List Your Equipment  /  Dealer Login

NCDOT Employees May Face Repercussions Over I-40 Job

Fri November 17, 2006 - Southeast Edition
Construction Equipment Guide


RALEIGH, N.C. (AP) Some North Carolina Department of Transportation employees involved in the shoddy paving of a stretch of Interstate 40 will be fired, demoted or suspended, the agency said Nov. 13.

Transportation Secretary Lyndo Tippett said in a statement that an investigation into the paving project “revealed that a number of state DOT employees were at fault.” The I-40 stretch between U.S. 15-501 in Chapel Hill and N.C. 147 in Research Triangle Park is crumbling just a few years after it was paved.

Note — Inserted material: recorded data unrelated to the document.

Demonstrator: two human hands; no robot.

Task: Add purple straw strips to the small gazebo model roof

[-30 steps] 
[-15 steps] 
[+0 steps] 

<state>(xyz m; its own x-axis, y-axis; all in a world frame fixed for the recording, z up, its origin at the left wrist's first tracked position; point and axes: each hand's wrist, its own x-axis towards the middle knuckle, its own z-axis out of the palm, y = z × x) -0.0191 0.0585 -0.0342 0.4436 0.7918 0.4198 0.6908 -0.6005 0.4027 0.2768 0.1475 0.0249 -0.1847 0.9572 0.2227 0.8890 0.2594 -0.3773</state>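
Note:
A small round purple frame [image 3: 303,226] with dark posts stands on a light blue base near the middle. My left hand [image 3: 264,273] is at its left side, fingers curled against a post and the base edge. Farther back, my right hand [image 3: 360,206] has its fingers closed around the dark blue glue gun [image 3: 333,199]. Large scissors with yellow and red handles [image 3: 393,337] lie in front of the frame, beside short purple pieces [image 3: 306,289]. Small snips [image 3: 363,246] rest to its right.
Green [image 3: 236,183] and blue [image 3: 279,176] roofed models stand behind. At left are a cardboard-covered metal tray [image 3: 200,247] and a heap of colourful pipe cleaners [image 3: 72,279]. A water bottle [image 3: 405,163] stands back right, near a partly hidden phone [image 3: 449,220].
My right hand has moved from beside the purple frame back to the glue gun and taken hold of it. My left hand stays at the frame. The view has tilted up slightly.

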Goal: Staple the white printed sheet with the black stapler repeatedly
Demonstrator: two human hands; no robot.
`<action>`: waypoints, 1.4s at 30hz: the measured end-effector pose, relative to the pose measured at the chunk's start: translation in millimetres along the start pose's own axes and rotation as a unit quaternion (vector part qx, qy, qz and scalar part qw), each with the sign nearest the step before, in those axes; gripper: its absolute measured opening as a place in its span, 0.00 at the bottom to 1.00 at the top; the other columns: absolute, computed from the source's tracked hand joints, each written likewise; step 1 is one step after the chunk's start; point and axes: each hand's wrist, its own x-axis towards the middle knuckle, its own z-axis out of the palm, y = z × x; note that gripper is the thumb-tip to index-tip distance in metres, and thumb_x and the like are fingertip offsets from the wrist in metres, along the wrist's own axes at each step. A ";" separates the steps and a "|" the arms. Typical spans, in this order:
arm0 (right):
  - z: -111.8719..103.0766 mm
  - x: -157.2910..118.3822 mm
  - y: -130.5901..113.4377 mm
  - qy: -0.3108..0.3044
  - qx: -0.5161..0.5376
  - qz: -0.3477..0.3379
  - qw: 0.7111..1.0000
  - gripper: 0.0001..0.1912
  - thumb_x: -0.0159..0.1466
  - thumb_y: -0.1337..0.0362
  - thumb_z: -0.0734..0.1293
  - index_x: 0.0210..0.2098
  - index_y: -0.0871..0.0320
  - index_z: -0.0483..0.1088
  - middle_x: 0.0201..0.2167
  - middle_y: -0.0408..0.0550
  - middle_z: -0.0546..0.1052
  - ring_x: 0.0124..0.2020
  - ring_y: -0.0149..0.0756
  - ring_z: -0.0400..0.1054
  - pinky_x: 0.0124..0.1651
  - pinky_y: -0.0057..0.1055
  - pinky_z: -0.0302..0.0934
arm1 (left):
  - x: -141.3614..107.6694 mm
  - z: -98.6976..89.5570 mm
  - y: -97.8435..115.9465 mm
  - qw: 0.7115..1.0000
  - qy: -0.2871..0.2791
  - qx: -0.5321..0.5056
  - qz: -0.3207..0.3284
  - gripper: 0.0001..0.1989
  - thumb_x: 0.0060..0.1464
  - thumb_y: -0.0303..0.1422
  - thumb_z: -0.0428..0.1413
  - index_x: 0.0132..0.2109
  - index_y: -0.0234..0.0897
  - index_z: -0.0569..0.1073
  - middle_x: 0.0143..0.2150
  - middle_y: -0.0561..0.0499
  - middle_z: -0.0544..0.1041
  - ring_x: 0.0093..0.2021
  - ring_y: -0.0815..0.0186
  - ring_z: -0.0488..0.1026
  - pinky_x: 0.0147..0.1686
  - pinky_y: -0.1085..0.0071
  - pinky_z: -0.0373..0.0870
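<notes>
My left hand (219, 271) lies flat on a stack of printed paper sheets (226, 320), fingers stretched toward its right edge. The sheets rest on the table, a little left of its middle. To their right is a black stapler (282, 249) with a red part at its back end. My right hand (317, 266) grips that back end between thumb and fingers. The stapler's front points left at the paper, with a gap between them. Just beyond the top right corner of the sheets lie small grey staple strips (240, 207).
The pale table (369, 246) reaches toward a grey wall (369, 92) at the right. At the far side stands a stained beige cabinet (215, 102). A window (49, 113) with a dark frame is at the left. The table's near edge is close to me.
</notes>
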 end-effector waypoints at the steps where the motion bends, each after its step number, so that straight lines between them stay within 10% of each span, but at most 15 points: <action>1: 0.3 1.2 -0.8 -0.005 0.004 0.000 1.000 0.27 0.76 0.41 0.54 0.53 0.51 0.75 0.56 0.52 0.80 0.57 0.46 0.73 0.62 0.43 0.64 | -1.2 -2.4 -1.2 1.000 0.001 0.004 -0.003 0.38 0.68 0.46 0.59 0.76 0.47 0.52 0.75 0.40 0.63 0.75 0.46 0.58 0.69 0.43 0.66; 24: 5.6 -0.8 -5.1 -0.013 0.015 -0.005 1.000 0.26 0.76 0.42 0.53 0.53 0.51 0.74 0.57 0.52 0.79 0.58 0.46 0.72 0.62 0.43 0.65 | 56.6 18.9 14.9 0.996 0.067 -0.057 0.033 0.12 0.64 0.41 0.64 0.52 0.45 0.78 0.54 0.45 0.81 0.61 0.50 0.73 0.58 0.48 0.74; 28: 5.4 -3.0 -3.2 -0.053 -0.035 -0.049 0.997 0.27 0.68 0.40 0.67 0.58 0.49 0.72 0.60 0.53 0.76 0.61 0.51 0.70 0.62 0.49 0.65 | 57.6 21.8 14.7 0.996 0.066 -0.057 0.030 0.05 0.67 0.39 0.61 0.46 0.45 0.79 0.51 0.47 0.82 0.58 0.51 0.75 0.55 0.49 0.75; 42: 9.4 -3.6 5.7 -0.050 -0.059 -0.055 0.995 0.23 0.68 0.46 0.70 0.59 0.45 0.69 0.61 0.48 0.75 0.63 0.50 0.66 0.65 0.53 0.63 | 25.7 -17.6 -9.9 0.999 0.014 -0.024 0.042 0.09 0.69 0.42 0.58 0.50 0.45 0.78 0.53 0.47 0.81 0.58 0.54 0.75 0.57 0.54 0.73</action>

The agency also reached an agreement with the federal government and the project’s contractor to share the $18.6 million repair bill for the stretch of highway between U.S. 15-501 in Chapel Hill and N.C. 147 in Research Triangle Park.

“It is important that people travel on safe roads and the department’s top priority is to make sure this stretch of I-40 is properly repaired,” Tippett said.

Granite Construction Co., of Watsonville, Calif., has agreed to pay $3 million for repairs, while the federal government will pay about $14.4 million.

I-40 was constructed in Durham County in the 1980s. Workers completed an improvement project in 2004 that added a lane in each direction and covered the original lanes with a 3-in. (7.6 cm) concrete layer.

But motorists began reporting last year that the pavement was buckling and breaking. Consultants found that the contractor failed to properly cut expansion joints, leaving the road’s top layer vulnerable to changes in weather. Instead of bonding with the layer below, the two layers began to separate.

According to a report prepared by Applied Pavement Technology Inc., an Illinois-based consultant, transportation department engineers failed to tell the project contractor how to properly install the concrete, while inspectors also failed to properly examine the work.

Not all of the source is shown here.